Exercise:
Could you set down exactly the lines in the records below between the line holding "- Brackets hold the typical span" and the line holding "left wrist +", inclusive?
═══ Data
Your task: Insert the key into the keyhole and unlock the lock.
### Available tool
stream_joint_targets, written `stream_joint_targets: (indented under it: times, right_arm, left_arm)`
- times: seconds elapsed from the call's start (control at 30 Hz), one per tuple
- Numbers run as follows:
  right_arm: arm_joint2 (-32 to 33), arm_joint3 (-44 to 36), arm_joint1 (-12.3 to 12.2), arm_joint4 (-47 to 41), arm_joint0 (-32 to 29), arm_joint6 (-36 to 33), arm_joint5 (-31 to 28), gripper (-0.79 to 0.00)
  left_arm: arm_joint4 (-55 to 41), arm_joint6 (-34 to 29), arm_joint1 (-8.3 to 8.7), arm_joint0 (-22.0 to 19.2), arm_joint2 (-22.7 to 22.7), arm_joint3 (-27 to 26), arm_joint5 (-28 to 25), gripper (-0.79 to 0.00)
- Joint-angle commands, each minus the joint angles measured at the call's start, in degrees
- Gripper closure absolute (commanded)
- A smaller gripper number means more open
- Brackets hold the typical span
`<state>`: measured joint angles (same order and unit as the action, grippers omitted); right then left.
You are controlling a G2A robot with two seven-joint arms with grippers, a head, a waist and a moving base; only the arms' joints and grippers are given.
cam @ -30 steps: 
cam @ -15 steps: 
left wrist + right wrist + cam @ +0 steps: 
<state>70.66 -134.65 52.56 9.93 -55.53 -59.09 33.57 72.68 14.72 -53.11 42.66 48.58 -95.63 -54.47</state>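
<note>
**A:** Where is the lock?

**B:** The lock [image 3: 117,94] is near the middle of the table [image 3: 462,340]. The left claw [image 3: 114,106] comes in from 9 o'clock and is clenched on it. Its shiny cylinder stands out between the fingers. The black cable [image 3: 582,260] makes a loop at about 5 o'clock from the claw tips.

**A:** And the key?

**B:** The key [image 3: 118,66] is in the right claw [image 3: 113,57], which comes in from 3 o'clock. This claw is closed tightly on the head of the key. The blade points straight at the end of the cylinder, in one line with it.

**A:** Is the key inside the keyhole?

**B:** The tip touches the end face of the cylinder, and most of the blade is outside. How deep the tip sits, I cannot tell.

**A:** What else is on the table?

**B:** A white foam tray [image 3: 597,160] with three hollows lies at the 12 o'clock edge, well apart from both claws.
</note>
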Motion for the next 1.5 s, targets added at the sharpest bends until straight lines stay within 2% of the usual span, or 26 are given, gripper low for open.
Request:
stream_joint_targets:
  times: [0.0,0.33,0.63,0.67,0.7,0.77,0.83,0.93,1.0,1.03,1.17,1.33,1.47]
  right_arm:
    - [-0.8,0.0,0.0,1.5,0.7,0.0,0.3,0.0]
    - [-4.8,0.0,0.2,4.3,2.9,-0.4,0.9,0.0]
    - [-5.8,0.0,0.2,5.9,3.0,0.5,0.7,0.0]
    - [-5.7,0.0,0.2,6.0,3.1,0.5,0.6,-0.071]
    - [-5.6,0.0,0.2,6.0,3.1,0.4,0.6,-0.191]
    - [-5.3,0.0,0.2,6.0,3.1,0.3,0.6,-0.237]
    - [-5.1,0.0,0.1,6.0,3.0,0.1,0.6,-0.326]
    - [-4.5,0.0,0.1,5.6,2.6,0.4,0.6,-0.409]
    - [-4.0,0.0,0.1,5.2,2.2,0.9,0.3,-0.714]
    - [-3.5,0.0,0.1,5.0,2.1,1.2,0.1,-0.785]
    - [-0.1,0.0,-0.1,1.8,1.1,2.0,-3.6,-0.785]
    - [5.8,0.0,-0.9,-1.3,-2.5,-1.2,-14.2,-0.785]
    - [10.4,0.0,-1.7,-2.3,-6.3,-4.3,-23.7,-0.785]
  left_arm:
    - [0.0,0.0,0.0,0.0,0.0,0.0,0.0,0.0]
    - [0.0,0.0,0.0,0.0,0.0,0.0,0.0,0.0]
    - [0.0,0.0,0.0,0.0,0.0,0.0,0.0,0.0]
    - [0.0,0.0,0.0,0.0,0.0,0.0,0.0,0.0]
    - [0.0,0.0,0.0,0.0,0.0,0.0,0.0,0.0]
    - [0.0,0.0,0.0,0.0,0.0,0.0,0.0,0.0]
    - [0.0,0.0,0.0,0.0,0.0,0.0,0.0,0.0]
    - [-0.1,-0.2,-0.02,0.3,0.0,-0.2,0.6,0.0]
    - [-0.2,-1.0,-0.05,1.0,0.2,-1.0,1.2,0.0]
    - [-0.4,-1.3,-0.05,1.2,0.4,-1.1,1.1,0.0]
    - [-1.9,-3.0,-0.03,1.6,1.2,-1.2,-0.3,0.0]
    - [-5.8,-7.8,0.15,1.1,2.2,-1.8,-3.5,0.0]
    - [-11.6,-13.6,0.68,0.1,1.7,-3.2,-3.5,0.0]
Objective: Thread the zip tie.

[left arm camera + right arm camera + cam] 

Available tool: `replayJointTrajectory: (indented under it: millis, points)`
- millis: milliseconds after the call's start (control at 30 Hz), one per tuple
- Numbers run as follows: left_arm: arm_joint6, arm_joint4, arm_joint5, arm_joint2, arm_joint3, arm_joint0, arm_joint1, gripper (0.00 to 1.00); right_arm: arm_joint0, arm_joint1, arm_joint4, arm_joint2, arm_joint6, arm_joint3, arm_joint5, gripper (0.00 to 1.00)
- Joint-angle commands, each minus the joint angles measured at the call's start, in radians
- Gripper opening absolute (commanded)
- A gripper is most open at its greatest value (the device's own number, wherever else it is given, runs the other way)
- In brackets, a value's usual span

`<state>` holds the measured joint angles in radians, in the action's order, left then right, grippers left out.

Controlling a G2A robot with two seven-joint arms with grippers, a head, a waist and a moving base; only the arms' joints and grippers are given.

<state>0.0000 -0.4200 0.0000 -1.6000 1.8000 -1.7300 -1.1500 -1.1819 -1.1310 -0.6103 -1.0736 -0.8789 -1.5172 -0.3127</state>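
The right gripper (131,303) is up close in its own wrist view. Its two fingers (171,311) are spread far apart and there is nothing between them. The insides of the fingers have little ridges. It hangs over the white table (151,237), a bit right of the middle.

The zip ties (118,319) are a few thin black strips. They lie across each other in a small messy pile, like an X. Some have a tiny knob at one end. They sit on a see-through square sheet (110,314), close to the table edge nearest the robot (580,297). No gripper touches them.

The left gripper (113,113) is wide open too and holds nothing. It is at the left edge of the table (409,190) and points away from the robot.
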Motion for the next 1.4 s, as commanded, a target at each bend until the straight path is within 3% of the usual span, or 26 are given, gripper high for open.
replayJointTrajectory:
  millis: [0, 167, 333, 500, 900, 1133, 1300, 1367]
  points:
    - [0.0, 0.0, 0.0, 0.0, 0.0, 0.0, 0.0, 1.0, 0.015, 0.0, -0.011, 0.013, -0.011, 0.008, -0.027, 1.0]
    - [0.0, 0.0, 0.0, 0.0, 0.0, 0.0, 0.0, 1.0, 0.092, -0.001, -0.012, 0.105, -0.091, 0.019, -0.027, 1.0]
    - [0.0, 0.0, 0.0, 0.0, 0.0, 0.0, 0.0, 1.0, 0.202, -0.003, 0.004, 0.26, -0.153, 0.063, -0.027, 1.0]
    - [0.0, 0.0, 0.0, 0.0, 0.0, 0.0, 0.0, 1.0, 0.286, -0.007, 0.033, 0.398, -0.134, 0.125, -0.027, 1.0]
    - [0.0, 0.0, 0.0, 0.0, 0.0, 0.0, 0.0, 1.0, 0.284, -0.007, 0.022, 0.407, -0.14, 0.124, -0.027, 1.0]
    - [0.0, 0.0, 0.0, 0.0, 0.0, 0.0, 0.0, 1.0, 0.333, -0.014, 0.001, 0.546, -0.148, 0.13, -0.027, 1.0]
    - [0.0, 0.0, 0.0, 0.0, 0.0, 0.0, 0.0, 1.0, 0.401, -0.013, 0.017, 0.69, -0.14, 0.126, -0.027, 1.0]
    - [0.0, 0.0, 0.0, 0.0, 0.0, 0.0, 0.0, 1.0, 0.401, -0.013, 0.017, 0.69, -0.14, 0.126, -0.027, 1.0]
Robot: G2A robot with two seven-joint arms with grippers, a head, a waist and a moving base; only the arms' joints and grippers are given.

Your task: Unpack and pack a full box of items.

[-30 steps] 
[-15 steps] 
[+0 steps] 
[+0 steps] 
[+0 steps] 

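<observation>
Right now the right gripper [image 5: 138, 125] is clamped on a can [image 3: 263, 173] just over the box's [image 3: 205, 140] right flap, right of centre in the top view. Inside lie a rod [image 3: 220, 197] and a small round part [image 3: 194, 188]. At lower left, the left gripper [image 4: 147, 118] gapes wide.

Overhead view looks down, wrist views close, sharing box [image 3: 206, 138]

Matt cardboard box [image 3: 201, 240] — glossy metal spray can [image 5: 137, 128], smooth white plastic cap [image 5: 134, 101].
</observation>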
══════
Result below:
- Brackets hold the typical span
`<state>`: measured joint angles (same order and unit as the action, grippers omitted); right then left.
You are controlling a G2A robot with two seven-joint arms with grippers, a head, a waist and a moving base; only the arms' joints and grippers are given.
cam @ -30 steps: 
cam @ -15 steps: 
left wrist + right wrist + cam @ +0 steps: 

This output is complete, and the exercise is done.